>>>
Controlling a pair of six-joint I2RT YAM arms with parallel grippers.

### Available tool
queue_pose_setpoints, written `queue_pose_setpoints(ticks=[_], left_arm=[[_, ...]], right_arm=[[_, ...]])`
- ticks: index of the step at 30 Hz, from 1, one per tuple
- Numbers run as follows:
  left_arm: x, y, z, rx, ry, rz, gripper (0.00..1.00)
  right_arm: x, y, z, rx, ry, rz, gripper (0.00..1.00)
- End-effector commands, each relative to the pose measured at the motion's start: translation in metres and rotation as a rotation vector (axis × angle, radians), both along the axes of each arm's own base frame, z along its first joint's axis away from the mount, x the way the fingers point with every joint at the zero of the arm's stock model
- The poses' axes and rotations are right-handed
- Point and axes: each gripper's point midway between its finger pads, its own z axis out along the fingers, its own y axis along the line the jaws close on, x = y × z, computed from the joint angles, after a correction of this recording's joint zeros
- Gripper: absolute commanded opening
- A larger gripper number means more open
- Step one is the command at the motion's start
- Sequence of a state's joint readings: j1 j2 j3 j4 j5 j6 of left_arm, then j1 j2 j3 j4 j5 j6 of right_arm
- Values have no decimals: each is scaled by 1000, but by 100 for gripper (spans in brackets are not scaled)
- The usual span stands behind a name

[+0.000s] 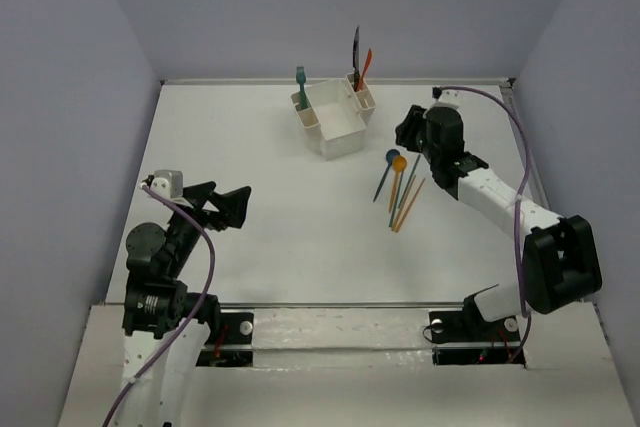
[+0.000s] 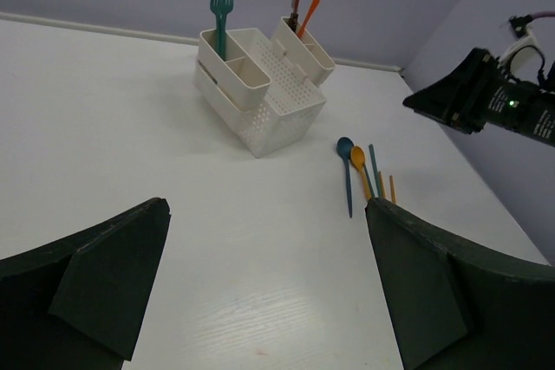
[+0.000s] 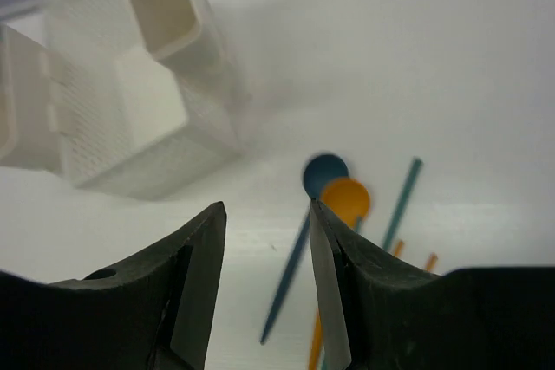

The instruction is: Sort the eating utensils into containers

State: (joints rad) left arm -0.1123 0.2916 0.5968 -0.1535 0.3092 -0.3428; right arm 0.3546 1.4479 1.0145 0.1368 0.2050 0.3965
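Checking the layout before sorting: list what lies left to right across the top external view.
In order: left claw → teal fork → white caddy → dark-handled knife → orange knife → blue spoon → right claw. The other loose utensils overlap that claw's position, so they are left out.

R-wrist cam: I see caddy (image 3: pixel 130 145) blurry, cropped top-left; orange spoon (image 3: pixel 347 199) handle tucked behind right gripper (image 3: pixel 267 205). Overhead, thin sticks (image 1: pixel 410 205) too small to ID.
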Motion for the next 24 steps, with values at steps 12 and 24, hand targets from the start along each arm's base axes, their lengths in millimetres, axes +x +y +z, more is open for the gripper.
queue_pose_setpoints(ticks=[12,24], left_arm=[[-14,-13,18,-4,-98,-73,99],[-16,-12,22,-7,-113,-70,99]], right_arm=[[-80,-81,-131,-146,459,-212,35],[-80,-67,-173,-162,590,-140,46]])
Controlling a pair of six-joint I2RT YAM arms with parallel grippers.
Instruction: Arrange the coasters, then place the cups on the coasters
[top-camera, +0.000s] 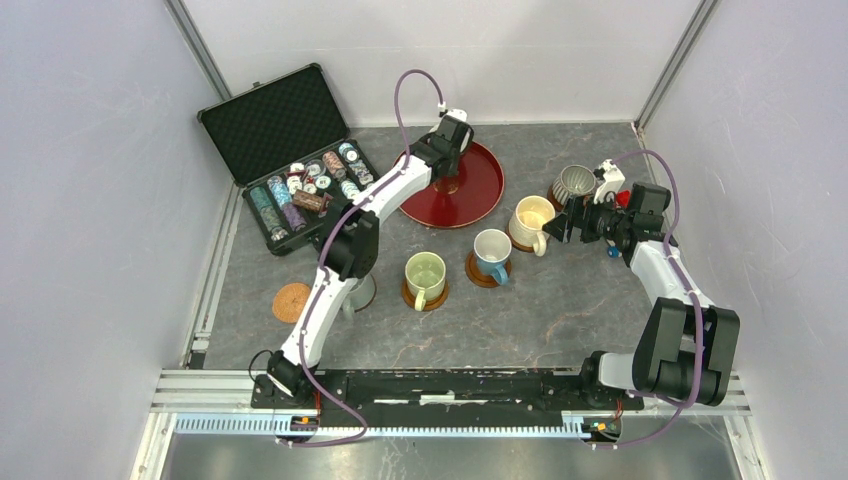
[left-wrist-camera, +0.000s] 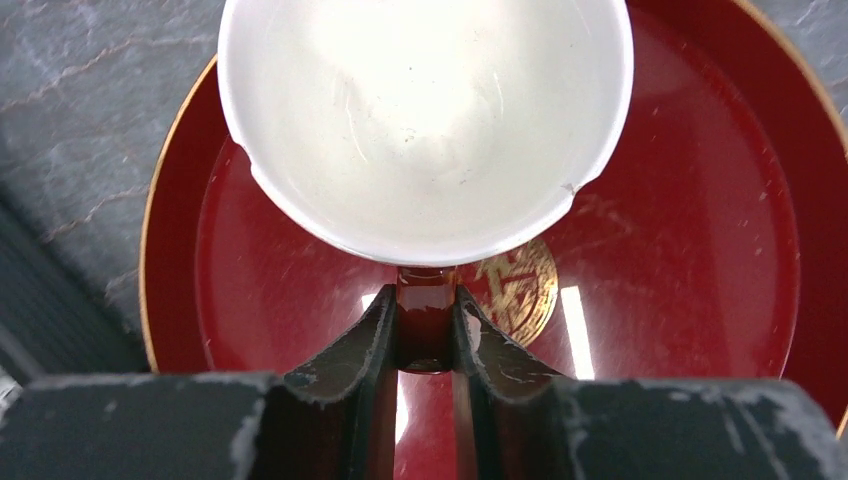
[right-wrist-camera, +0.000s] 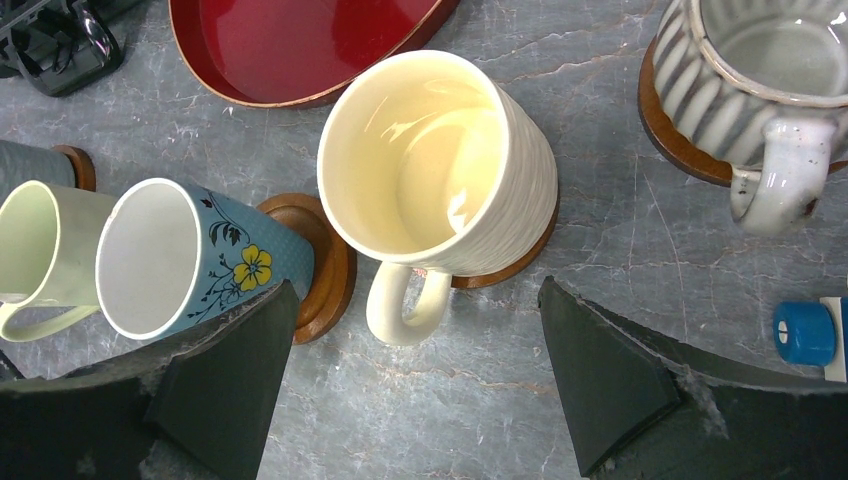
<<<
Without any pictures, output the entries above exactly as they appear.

Output for this exercise
Controlling a pair of six-joint I2RT YAM arms with parallel grippers.

### Available tool
queue_pose_setpoints, written `queue_pose_setpoints(ticks=[_], left_arm=[[_, ...]], right_arm=[[_, ...]])`
- ticks: index of the step at 30 Hz, from 1, one per tuple
- Numbers run as follows:
  left_arm: x, y, z, rx, ry, rz, gripper (0.00..1.00)
  right_arm: x, y, z, rx, ry, rz, gripper (0.00..1.00)
- End-effector commands, each relative to the pose measured at the motion's start: translation in metres and rotation as a rotation vector (axis × angle, radians), both along the axes of each arm's own base frame, z along its first joint's axis away from the mount, x the way the fingers point with every joint at the zero of the arm's stock model
- The poses' axes and rotations are right-handed
- Point and axes: each gripper's point midway between its finger pads, its own z axis out along the fingers, its own y axis along the line the jaws close on, x = y × z, computed from the joint angles, after a correction of this recording's joint zeros
- Gripper: absolute commanded opening
- A larger gripper number means more open
- Step one is the command at the motion's start
- Sequence of a state's joint readings: j1 j2 j3 j4 j5 j6 of left_arm, then j1 j2 j3 j4 j5 j6 of right_arm
- Values have no decimals: each is scaled by 1000, but by 100 for gripper (spans in brackets are not scaled)
- The usual span stands behind a name

[+0.000s] 
[+0.000s] 
[+0.000s] 

The instruction is: Sort the eating utensils into containers

State: (joints rad) left arm -0.1123 0.2916 0.5968 -0.1535 0.3092 -0.3428; right arm 0.3546 1.4479 1.0145 0.1368 0.2050 0.3965
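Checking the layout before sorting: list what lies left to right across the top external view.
In order: left claw → teal fork → white caddy → dark-handled knife → orange knife → blue spoon → right claw. The other loose utensils overlap that claw's position, so they are left out.

R-wrist cam: I see caddy (image 3: pixel 130 145) blurry, cropped top-left; orange spoon (image 3: pixel 347 199) handle tucked behind right gripper (image 3: pixel 267 205). Overhead, thin sticks (image 1: pixel 410 205) too small to ID.
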Motion for the next 24 steps, with values at steps 12 and 24, hand targets from the start along each arm's base axes, their lengths in millimetres, axes +x +y +z, more is open for the gripper.
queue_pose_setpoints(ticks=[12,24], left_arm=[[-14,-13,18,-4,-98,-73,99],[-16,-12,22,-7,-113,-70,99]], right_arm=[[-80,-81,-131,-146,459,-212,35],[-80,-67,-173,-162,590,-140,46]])
Controlling a pair of six-joint I2RT YAM arms with parallel grippers.
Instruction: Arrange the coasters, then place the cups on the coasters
[top-camera, +0.000s] 
[left-wrist-camera, +0.000s] 
[right-wrist-camera, +0.000s] 

What appears above is the full answer.